Joel Hoffman (born 1953 in Vancouver) is a Canadian/American composer of contemporary classical music and pianist living in New York, New York. Hoffman's music draws much of its richness and variety from such diverse sources as Eastern European folk musics, Chinese traditional music and American bebop, yet these sources seem to be seamlessly woven into a unique musical language that is pervaded by a sense of lyricism and rhythmic vitality.

==Biography==
Hoffman is a son of conductor Irwin Hoffman and violinist Esther Glazer, and the brother of cellist Gary Hoffman. Hoffman earned his bachelor's degree from the University of Wales and a masters and doctorate from the Juilliard School. His teachers included Elliott Carter, Milton Babbitt, Vincent Persichetti, Alun Hoddinott, Arnold Whittall and Easley Blackwood.

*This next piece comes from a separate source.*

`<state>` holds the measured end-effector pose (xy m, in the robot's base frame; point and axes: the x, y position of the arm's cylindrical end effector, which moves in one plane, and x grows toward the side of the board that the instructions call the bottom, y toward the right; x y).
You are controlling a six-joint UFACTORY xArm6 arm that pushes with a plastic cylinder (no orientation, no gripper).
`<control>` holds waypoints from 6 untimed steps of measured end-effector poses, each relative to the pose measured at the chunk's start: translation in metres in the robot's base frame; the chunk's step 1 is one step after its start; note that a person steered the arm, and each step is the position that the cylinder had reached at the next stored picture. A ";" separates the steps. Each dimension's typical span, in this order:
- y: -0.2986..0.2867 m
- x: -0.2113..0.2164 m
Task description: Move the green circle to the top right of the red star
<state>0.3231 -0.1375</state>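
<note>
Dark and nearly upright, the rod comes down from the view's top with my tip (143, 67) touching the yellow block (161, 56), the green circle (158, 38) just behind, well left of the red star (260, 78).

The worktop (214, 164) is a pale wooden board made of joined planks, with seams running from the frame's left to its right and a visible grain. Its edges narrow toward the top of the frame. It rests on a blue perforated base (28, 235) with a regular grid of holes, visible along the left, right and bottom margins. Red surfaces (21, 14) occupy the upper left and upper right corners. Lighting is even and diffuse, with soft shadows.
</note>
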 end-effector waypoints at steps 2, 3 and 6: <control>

For 36 years, he was a professor of composition at the University of Cincinnati – College-Conservatory of Music and the founder/director of the Music X festival of new music (1996–2011) which was held for the first thirteen years in Cincinnati and for the last three years at the Hindemith Music Centre in Blonay, Switzerland. He was president of Chamber Music Cincinnati (2008–2011), and has directed an annual summer course for composer/performers at the UPBEAT International Music School in Milna, Croatia since 2004

He has been the recipient of many honors from organizations such as the American Academy of Arts and Letters, the American Academy of Arts and Letters, Columbia University, BMI, ASCAP, and the American Music Center. Hoffman is a 2017 John Simon Guggenheim Memorial Foundation fellow.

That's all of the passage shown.